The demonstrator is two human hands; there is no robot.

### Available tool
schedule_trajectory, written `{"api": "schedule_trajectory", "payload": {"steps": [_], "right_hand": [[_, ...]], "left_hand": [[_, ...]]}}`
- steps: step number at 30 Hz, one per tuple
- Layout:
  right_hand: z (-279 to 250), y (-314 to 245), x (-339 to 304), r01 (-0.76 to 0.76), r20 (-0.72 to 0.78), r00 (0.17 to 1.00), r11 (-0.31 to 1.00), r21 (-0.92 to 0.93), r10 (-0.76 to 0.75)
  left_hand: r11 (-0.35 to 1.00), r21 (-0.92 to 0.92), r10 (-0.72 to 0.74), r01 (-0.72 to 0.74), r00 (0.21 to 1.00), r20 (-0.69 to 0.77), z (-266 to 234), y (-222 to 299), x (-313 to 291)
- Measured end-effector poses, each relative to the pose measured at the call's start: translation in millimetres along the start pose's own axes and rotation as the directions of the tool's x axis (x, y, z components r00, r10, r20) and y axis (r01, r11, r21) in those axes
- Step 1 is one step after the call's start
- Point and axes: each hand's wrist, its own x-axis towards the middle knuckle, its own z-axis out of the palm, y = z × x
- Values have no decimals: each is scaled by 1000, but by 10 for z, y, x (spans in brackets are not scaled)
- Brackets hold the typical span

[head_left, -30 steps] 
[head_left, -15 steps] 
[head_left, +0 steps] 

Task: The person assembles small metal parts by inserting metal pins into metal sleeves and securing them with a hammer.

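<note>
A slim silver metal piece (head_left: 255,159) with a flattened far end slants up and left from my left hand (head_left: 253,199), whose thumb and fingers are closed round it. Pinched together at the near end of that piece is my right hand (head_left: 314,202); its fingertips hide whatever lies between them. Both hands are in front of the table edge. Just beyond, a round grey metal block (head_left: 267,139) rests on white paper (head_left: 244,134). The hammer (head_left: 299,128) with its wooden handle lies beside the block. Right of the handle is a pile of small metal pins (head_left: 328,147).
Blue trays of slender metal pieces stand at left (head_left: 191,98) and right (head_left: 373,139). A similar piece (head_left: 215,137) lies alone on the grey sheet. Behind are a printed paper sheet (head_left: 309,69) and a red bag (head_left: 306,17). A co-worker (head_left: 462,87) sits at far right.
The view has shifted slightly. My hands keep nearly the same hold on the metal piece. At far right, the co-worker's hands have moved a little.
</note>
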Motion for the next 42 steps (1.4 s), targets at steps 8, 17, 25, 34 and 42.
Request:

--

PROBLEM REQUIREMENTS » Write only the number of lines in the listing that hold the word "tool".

SOLUTION TO THIS EXERCISE » 2